▶ [What you should do]: Your response should consist of the data that follows, repeated in full without alteration.

▶ [Given data]:
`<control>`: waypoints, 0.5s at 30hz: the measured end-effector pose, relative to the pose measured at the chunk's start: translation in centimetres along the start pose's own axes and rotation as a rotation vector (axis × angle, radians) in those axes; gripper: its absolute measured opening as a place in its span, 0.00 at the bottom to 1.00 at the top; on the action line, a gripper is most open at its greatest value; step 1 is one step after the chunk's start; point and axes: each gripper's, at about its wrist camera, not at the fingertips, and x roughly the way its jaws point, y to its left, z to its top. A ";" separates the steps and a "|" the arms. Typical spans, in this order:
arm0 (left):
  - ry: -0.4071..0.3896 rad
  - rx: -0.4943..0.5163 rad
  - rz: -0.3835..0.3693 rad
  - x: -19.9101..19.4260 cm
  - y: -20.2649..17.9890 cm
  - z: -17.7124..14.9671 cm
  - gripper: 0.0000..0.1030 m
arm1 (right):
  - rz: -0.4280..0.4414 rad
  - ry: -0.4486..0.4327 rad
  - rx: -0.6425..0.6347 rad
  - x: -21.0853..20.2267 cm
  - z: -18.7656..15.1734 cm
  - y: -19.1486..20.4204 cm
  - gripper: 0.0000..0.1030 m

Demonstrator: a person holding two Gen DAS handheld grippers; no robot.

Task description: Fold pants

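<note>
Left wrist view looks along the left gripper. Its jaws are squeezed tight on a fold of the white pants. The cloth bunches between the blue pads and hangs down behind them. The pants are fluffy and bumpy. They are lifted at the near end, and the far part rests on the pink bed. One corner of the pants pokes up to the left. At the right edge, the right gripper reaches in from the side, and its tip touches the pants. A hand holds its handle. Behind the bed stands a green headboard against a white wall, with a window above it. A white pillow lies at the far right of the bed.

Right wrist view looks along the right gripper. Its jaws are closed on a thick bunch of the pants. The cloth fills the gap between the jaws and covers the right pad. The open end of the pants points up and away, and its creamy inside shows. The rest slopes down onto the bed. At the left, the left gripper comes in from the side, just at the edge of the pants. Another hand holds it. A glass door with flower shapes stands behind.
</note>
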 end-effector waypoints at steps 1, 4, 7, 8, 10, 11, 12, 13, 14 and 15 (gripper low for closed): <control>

▶ [Problem solution]:
`<control>`: waypoints, 0.5s at 30hz: the measured end-effector pose, relative to the pose measured at the chunk's start: translation in centimetres along the start pose's own axes and rotation as a rotation vector (axis × angle, radians) in those axes; gripper: its absolute measured opening as a place in its span, 0.00 at the bottom to 1.00 at the top; on the action line, a gripper is most open at its greatest value; step 1 is one step after the chunk's start; point and axes: each gripper's, at about its wrist camera, not at the fingertips, and x roughly the way its jaws point, y to its left, z to its top. A ";" separates the steps and a "|" the arms. Typical spans, in this order:
arm0 (left):
  - ry: -0.4071..0.3896 rad
  - rx: -0.4943..0.5163 rad
  - rz: -0.3835..0.3693 rad
  - x: -19.9101..19.4260 cm
  - y: -20.2649..17.9890 cm
  - z: -17.7124..14.9671 cm
  - gripper: 0.0000..0.1030 m
arm1 (right):
  - rz: -0.4280..0.4414 rad
  - ry: -0.4486..0.4327 rad
  - rx: -0.6425..0.6347 rad
  - x: -21.0853..20.2267 cm
  - z: -18.7656..15.1734 cm
  - y: -19.1486..20.4204 cm
  - gripper: 0.0000..0.1030 m

Demonstrator: a person holding two Gen DAS handheld grippers; no robot.

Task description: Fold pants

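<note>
Left wrist view looks along the left gripper. Its jaws are squeezed tight on a fold of the white pants. The cloth bunches between the blue pads and hangs down behind them. The pants are fluffy and bumpy. They are lifted at the near end, and the far part rests on the pink bed. One corner of the pants pokes up to the left. At the right edge, the right gripper reaches in from the side, and its tip touches the pants. A hand holds its handle. Behind the bed stands a green headboard against a white wall, with a window above it. A white pillow lies at the far right of the bed.

Right wrist view looks along the right gripper. Its jaws are closed on a thick bunch of the pants. The cloth fills the gap between the jaws and covers the right pad. The open end of the pants points up and away, and its creamy inside shows. The rest slopes down onto the bed. At the left, the left gripper comes in from the side, just at the edge of the pants. Another hand holds it. A glass door with flower shapes stands behind.
</note>
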 end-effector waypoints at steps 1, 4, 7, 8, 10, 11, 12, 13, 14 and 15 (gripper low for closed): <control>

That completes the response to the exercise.